#### The problem
Return a copy of every line in the records that includes the word "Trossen".

[Dataset records — start]

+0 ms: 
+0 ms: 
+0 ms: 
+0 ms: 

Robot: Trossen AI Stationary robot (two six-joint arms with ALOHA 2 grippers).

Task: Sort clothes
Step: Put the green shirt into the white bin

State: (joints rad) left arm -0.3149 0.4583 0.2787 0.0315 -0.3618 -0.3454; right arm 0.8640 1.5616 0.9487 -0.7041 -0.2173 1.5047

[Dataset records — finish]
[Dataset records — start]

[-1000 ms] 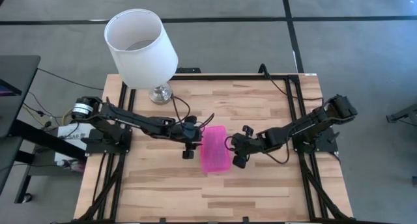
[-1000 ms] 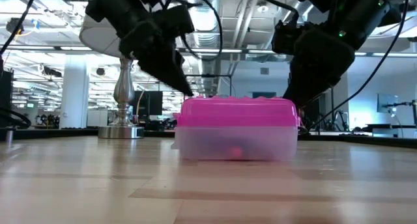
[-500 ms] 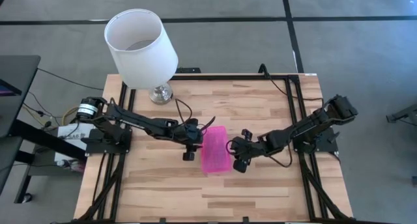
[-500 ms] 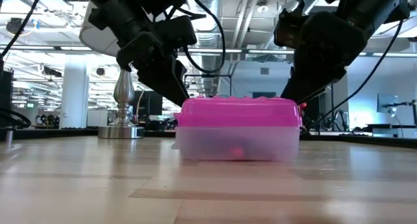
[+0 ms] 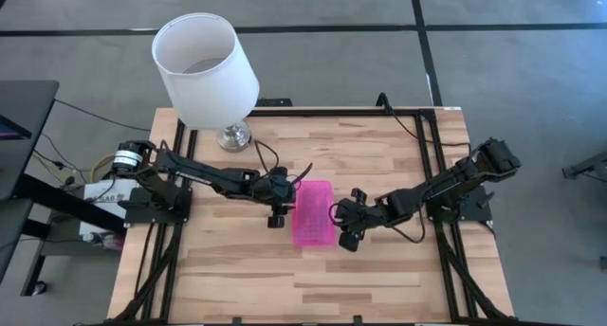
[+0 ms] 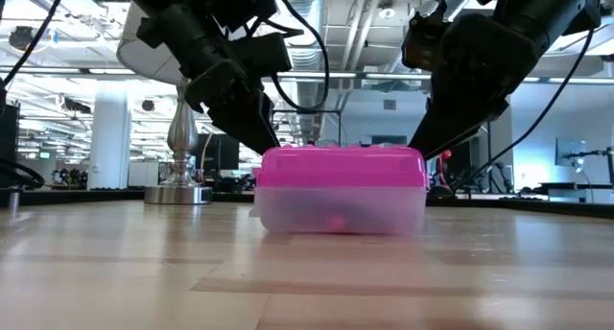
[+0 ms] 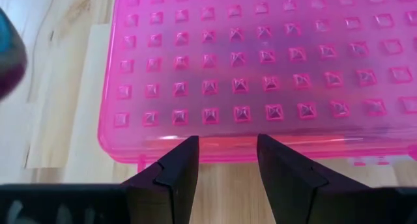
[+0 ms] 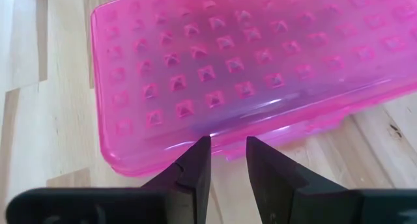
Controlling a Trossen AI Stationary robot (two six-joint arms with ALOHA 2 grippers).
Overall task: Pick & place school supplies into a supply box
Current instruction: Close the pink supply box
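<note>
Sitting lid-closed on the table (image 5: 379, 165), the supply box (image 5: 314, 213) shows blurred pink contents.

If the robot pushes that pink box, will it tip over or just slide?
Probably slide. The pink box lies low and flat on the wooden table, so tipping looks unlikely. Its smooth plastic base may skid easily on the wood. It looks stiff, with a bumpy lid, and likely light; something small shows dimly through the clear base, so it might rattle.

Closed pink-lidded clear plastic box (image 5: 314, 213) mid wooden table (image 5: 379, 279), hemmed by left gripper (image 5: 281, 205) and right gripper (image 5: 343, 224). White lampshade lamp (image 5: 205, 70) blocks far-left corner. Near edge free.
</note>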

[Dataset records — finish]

#### Solution for this exercise
Robot: Trossen AI Stationary robot (two six-joint arms with ALOHA 2 grippers).
Controlling a Trossen AI Stationary robot (two six-joint arms with ALOHA 2 grippers).

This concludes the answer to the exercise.